*** Block opens ***

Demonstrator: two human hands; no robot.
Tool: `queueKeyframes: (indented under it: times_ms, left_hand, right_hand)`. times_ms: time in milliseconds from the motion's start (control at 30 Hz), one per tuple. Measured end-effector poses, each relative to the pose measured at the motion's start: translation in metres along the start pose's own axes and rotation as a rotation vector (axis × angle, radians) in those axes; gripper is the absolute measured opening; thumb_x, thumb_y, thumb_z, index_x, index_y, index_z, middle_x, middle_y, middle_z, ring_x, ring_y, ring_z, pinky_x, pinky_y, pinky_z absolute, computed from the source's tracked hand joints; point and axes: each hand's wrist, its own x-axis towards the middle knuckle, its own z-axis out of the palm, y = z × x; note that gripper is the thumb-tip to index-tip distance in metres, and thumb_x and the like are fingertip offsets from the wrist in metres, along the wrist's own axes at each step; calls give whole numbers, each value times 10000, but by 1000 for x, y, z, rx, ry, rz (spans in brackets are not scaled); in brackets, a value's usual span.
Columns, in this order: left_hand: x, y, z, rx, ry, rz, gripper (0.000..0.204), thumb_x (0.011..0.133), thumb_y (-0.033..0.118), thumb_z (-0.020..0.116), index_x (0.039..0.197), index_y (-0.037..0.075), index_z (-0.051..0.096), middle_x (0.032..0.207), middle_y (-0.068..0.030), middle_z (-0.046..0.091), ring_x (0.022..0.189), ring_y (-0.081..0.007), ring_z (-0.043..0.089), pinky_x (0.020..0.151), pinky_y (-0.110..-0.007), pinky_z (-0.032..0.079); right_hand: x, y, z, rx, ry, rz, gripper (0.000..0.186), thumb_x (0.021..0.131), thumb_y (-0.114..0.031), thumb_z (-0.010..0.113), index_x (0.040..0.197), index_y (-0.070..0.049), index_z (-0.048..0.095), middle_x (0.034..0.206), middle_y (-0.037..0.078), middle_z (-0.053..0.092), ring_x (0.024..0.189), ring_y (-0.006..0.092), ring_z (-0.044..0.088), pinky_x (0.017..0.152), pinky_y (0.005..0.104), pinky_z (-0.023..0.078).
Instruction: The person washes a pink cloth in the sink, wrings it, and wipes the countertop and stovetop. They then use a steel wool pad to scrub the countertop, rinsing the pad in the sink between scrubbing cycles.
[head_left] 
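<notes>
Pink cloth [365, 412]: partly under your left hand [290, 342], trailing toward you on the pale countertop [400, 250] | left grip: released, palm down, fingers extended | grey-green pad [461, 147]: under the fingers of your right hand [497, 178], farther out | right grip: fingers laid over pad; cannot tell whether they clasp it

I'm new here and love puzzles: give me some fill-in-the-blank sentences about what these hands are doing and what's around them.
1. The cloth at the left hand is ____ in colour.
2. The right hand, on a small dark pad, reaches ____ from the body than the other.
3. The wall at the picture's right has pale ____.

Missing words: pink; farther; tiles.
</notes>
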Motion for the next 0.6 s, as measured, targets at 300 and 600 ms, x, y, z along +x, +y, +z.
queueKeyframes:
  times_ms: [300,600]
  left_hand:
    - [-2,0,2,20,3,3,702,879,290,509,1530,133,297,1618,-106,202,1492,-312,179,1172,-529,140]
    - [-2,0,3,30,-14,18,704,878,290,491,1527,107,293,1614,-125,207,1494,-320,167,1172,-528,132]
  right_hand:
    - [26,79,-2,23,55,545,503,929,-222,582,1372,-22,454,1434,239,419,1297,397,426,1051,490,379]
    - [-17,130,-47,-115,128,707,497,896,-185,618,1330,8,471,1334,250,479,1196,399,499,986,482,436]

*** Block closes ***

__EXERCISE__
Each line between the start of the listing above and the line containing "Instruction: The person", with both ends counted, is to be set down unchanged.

__OUTPUT__
Demonstrator: two human hands; no robot.
Tool: `queueKeyframes: (indented under it: times_ms, left_hand, right_hand)`. times_ms: time in milliseconds from the motion's start (control at 30 Hz), one per tuple. Measured end-effector poses, each relative to the pose measured at the motion's start: translation in metres along the start pose's own axes and rotation as a rotation vector (axis × angle, radians) in those axes; gripper is the absolute measured opening; thumb_x, thumb_y, thumb_z, index_x, index_y, index_z, middle_x, middle_y, middle_z, ring_x, ring_y, ring_z, pinky_x, pinky_y, pinky_z absolute, computed from the source's tracked hand joints; point and axes: each hand's wrist, its own x-axis towards the middle knuckle, its own z-axis out of the palm, y = z × x; note that gripper is the thumb-tip to index-tip distance in metres, and thumb_x and the like are fingertip offsets from the wrist in metres, along the wrist's own axes at each step; calls give whole numbers, each value times 10000, but by 1000 for x, y, z, rx, ry, rz (spans in brackets are not scaled); in brackets, a value's usual span.
Columns, in this order: left_hand: x, y, z, rx, ry, rz, gripper (0.000..0.204), thumb_x (0.011..0.133), thumb_y (-0.033..0.118), thumb_z (-0.020..0.116), index_x (0.039..0.197), index_y (-0.037..0.075), index_z (-0.051..0.096), middle_x (0.032..0.207), middle_y (-0.068..0.030), middle_z (-0.046..0.091), ring_x (0.022..0.189), ring_y (-0.081..0.007), ring_z (-0.043..0.089), pinky_x (0.020..0.151), pinky_y (-0.110..-0.007), pinky_z (-0.032..0.079); right_hand: x, y, z, rx, ry, rz, gripper (0.000..0.186), thumb_x (0.021..0.131), thumb_y (-0.114..0.031), thumb_z (-0.010..0.113), index_x (0.040..0.197), index_y (-0.070..0.049), index_z (-0.048..0.095), middle_x (0.034..0.206), middle_y (-0.037..0.078), middle_z (-0.053..0.092), ring_x (0.024..0.189), ring_y (-0.006..0.092), ring_z (-0.044..0.088), pinky_x (0.017..0.152), pinky_y (0.005..0.104), pinky_z (-0.023..0.078).
Instruction: The person washes a pink cloth in the sink, wrings it, and wipes the countertop and stovetop. They then use a steel wool pad to scrub the countertop, rinsing the pad in the sink between scrubbing cycles.

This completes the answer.